Hardware Configuration

The MAX35103EVKIT2 PCB must be connected to the ultrasonic flow body as described in the MAX35103EVKIT2 EV kit data sheet. Figure 10 shows the connections available on the MAX35103EVKIT2 PCB.

  • POWER should be connected to a 6-24V AC or a DC source capable of supplying 200mA.
  • VALVE can be left unconnected.
  • PIEZO UP± should be connected to one of the flow body transducers
  • PIEZO DOWN± should be connected to the other flow body transducer.
  • RTD/THERMISTOR can be left unconnected.

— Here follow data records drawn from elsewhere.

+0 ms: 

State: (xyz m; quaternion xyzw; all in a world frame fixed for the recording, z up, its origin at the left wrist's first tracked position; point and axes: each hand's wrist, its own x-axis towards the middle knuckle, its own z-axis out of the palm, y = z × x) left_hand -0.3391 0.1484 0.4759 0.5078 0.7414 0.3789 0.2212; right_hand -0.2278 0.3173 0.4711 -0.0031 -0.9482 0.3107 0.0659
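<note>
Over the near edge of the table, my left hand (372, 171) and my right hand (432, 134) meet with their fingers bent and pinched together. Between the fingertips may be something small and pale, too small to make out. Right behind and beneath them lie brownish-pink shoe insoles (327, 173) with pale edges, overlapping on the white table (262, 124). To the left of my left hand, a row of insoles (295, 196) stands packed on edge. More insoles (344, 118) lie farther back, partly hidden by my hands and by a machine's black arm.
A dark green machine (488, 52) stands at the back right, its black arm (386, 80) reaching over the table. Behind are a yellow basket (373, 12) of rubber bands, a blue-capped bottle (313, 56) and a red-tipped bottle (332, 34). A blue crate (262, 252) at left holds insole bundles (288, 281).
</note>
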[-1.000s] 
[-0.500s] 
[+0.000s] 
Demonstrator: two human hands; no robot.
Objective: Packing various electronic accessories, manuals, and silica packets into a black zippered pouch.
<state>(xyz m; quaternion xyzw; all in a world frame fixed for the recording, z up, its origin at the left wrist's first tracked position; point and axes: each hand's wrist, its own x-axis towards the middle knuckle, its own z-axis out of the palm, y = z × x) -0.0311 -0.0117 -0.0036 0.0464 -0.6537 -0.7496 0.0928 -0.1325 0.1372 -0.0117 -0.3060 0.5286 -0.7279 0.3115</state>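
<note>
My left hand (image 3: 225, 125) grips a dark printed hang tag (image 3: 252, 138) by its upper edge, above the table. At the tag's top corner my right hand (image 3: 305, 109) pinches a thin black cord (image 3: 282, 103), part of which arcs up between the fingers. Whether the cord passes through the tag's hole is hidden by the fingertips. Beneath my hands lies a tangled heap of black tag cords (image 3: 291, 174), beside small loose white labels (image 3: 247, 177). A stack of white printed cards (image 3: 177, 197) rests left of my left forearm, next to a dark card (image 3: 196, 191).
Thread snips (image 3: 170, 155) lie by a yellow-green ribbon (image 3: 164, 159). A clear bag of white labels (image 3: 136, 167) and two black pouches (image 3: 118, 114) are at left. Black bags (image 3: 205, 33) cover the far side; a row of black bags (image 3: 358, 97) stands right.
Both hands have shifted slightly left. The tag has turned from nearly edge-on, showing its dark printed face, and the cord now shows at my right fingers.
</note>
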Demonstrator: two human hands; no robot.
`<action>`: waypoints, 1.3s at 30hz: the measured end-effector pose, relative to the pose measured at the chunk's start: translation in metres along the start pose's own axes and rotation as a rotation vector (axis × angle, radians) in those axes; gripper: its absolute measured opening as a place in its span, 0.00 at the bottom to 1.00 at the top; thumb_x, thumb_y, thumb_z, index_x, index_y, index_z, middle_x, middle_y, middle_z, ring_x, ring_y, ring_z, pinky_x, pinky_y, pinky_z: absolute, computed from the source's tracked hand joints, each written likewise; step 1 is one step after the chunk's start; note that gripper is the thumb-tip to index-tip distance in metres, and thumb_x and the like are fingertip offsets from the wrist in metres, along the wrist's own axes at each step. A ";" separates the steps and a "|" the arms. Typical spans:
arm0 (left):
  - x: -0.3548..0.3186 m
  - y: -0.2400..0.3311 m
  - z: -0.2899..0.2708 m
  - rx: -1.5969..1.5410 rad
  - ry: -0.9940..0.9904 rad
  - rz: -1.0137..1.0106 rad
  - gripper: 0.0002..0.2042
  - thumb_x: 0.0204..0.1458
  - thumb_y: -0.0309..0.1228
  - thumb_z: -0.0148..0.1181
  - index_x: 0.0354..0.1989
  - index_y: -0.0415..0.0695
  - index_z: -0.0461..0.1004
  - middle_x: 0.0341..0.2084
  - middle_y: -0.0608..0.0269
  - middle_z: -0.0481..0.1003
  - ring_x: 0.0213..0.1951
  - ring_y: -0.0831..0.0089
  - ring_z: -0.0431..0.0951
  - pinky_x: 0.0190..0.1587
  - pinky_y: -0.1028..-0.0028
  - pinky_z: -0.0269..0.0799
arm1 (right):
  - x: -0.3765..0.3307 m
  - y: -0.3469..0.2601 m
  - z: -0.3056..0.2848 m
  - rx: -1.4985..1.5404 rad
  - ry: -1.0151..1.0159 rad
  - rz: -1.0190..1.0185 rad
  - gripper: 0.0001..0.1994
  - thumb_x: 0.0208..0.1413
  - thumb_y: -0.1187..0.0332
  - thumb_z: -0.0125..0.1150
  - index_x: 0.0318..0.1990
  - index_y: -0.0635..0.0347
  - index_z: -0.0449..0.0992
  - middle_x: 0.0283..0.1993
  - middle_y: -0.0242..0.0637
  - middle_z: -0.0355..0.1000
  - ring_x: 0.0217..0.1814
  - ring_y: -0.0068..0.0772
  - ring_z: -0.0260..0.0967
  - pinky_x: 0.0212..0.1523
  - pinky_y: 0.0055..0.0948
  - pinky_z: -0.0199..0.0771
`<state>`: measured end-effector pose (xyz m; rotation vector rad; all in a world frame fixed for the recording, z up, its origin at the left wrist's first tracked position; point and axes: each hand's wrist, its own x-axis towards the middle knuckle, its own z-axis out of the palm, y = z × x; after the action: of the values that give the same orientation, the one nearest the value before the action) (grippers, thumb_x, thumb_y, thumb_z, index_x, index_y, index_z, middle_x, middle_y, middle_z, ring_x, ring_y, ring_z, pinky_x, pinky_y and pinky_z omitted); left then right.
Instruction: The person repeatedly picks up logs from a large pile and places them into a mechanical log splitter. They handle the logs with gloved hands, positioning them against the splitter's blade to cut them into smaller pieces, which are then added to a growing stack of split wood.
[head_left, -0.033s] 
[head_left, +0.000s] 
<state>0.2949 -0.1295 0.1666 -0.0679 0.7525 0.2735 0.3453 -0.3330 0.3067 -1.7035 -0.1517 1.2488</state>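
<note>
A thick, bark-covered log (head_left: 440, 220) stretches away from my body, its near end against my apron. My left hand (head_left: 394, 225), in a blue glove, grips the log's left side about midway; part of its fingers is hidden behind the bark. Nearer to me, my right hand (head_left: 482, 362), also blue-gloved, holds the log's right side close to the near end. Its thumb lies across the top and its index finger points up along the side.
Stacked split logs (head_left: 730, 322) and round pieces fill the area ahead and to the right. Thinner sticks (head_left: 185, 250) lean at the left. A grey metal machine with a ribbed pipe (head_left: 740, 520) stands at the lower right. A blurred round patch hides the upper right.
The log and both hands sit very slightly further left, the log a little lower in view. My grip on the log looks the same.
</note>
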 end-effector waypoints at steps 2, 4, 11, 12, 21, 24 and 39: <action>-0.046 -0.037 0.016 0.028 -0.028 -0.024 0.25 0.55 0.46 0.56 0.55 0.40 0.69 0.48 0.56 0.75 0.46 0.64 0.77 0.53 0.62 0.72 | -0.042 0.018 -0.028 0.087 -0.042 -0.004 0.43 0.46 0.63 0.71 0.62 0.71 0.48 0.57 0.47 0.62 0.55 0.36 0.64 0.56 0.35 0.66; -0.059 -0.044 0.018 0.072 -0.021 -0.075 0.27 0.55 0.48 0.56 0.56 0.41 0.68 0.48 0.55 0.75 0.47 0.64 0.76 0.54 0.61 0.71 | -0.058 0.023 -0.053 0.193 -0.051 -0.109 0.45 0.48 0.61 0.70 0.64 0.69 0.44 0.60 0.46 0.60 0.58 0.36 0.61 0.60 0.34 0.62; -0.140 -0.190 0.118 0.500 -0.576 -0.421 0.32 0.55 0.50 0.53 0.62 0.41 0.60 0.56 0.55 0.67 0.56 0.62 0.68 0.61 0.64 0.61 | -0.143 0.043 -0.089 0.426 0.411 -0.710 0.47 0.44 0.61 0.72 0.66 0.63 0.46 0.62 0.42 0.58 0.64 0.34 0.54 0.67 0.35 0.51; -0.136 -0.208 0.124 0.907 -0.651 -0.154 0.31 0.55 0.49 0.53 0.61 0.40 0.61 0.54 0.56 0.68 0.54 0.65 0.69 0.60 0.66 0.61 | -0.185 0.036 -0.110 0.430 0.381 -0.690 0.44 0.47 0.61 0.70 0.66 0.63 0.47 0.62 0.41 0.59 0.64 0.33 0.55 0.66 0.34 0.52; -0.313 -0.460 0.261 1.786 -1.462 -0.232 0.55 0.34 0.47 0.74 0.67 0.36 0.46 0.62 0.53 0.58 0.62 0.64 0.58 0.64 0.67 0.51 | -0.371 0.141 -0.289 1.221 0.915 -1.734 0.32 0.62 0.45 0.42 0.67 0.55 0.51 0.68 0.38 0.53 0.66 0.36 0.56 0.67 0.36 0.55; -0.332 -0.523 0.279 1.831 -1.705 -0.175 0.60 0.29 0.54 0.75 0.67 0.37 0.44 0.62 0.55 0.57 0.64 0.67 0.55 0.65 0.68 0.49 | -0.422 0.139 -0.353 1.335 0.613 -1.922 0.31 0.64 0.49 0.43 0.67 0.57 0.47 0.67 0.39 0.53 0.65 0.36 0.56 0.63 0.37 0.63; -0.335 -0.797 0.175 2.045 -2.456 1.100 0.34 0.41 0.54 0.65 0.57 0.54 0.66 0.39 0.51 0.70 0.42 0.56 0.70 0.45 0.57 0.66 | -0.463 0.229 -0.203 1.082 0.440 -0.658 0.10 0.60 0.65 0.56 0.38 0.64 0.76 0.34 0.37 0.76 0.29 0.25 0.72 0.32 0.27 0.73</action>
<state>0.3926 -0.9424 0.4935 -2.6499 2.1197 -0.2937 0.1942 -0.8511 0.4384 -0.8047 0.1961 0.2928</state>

The rotary switches are not used by the firmware.

Figure 10. MAX35103EVKIT2 J12 pinout.

Figure 10. MAX35103EVKIT2 J12 pinout.

Conclusion

MATLAB provides a great platform for data analysis and algorithm development. This application note describes a simple, customizable software architecture that can be used to get the data into MATLAB without the cost and complexity of commercially available add-on modules.